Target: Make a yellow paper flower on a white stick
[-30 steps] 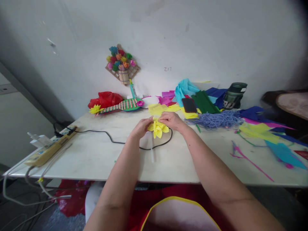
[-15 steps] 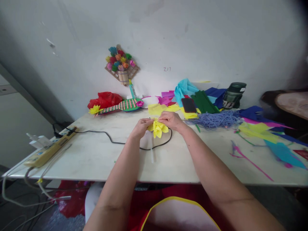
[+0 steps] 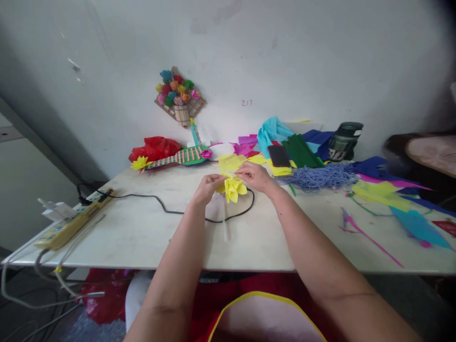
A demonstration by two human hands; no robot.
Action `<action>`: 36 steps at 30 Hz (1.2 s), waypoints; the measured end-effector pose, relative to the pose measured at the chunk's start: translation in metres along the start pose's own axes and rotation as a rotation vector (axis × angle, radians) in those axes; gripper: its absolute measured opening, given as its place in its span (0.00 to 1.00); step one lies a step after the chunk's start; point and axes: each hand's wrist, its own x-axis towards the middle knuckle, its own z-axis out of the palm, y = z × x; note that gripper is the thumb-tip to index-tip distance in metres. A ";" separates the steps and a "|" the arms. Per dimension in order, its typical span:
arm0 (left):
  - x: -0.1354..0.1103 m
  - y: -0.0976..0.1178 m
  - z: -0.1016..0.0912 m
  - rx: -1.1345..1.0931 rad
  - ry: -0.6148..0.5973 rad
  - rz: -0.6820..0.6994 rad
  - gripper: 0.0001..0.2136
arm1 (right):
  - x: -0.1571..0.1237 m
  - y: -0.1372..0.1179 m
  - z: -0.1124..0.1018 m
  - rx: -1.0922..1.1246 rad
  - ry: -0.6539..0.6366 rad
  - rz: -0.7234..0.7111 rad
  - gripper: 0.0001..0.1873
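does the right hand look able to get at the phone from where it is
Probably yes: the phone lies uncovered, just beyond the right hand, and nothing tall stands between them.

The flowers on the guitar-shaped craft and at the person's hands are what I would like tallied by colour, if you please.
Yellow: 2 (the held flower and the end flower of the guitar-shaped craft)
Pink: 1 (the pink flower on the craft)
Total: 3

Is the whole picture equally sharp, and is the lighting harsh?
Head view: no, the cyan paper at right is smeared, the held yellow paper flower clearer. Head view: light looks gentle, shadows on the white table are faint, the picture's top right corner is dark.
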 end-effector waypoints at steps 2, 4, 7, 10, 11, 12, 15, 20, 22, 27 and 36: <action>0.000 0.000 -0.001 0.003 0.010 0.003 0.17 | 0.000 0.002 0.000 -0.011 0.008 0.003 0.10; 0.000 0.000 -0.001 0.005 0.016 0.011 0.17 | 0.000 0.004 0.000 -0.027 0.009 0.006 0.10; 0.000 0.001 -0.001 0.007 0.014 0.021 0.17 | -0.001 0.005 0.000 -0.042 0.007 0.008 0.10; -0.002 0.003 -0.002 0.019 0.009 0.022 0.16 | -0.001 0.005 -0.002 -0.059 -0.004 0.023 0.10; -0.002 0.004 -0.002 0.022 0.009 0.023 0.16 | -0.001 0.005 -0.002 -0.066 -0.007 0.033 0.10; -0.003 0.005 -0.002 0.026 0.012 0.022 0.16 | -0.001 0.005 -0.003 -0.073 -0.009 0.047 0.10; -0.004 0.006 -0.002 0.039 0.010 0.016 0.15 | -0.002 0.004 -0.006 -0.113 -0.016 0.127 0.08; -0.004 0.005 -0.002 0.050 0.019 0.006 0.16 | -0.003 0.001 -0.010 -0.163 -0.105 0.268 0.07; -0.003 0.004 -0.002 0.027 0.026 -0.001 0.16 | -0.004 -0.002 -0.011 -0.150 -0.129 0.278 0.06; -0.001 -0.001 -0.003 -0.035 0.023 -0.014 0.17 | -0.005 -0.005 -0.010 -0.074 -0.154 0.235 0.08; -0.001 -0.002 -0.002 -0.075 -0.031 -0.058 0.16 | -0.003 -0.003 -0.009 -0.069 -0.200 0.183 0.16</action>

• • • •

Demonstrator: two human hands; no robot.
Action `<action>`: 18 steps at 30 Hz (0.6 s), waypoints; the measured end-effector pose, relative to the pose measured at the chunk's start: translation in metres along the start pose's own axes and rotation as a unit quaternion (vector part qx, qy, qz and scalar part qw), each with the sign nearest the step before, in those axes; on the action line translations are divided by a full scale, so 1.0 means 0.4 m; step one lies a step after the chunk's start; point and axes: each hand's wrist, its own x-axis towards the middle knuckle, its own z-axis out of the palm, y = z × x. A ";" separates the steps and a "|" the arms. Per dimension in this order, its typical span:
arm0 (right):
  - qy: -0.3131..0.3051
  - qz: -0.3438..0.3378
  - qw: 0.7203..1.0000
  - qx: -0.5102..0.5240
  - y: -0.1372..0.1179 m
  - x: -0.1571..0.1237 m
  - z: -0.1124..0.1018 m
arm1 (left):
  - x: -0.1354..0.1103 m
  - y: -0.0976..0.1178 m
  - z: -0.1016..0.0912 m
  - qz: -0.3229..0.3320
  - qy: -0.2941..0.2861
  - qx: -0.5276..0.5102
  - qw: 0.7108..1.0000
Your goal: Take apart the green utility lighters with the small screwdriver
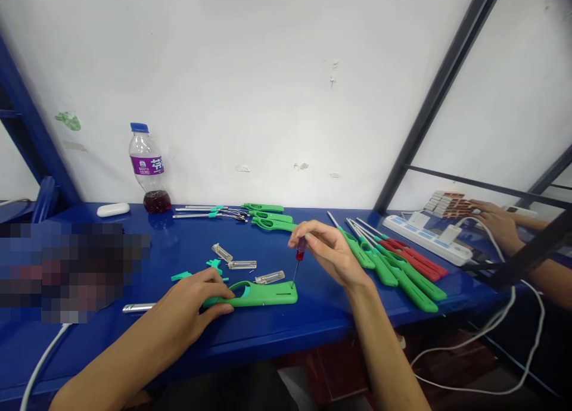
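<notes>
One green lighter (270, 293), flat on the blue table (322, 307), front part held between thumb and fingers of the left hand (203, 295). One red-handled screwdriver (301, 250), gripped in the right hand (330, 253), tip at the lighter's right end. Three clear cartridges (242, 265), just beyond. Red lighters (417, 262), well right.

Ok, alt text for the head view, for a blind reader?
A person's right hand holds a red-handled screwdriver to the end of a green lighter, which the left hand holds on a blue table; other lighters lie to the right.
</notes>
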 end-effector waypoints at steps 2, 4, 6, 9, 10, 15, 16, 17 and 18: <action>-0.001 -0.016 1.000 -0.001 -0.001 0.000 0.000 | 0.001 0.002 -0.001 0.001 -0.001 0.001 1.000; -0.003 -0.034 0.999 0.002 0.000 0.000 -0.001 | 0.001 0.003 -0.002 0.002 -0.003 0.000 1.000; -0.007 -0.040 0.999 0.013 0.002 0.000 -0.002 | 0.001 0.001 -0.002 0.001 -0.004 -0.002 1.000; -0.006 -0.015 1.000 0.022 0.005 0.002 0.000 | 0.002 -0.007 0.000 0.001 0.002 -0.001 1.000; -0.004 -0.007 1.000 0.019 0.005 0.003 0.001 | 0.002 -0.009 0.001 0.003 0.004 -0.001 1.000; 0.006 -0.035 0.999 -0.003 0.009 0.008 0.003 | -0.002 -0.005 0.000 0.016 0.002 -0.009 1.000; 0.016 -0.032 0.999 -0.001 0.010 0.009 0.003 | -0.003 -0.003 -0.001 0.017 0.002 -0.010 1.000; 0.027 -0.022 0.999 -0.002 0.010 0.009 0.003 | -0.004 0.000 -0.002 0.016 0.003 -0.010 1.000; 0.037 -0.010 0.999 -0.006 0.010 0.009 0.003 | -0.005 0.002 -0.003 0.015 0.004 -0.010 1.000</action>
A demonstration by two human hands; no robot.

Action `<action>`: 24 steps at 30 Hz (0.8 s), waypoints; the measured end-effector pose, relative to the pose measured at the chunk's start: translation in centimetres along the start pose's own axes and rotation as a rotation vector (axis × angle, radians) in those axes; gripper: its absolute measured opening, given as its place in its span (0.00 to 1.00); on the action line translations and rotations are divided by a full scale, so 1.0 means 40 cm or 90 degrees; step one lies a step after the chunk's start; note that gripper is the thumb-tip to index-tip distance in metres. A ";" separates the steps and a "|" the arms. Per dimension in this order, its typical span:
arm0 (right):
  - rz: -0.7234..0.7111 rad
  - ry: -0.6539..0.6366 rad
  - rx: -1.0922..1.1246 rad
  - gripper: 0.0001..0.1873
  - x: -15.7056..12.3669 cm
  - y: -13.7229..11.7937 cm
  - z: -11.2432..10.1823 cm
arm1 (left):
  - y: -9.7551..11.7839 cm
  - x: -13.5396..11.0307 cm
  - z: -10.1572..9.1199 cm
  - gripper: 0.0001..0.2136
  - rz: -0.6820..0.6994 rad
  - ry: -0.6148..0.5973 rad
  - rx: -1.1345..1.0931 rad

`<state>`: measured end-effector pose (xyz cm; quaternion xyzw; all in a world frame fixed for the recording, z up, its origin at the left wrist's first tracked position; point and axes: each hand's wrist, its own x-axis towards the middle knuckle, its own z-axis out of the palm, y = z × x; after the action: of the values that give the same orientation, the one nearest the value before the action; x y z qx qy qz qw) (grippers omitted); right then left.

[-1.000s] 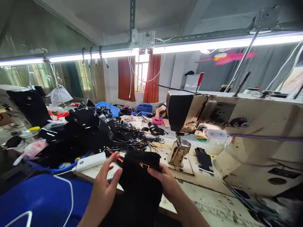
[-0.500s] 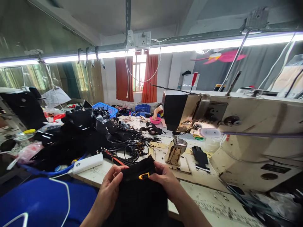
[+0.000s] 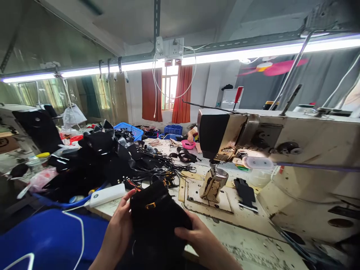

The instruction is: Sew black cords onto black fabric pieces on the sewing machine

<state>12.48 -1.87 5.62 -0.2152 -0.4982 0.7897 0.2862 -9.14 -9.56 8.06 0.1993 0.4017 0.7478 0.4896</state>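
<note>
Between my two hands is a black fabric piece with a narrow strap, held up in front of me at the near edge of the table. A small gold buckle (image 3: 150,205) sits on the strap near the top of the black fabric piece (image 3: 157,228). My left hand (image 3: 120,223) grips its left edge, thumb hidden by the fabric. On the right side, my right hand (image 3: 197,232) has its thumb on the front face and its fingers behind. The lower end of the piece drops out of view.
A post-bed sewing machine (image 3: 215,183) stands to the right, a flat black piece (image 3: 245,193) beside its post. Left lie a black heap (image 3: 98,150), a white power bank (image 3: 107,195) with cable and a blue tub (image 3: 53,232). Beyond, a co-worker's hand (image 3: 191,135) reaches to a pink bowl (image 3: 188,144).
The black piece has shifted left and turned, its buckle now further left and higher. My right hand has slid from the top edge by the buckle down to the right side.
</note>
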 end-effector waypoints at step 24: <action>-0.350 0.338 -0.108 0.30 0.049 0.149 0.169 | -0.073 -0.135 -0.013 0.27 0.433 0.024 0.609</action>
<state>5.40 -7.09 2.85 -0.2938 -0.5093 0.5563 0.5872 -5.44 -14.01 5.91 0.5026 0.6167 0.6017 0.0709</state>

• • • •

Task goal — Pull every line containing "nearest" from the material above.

Written response —
Action `<action>`: 18 steps at 30 Hz (0.6 s), waypoints; the measured end-effector pose, relative to the pose measured at the chunk's start: translation in metres along the start pose's own axes and rotation as a unit quaternion (vector part qx, qy, qz and scalar part qw), each with the sign nearest the step before, in those axes; on the action line translations are divided by a full scale, so 1.0 means 0.4 m; step one lies a step after the chunk's start; point and axes: each hand's wrist, its own x-axis towards the middle knuckle, its own z-axis out of the palm, y = z × x. A ";" separates the steps and a "|" the arms. Per dimension in this order, its typical span:
`<state>`: measured end-effector pose (xyz cm; quaternion xyzw; all in a world frame fixed for the recording, z up, its origin at the left wrist's first tracked position; point and axes: each hand's wrist, its own x-axis towards the middle knuckle, its own z-axis out of the palm, y = z × x; after the action: of the values that give the same orientation, the one nearest the value before the action; x y z qx qy qz qw) (grippers omitted); right then left.

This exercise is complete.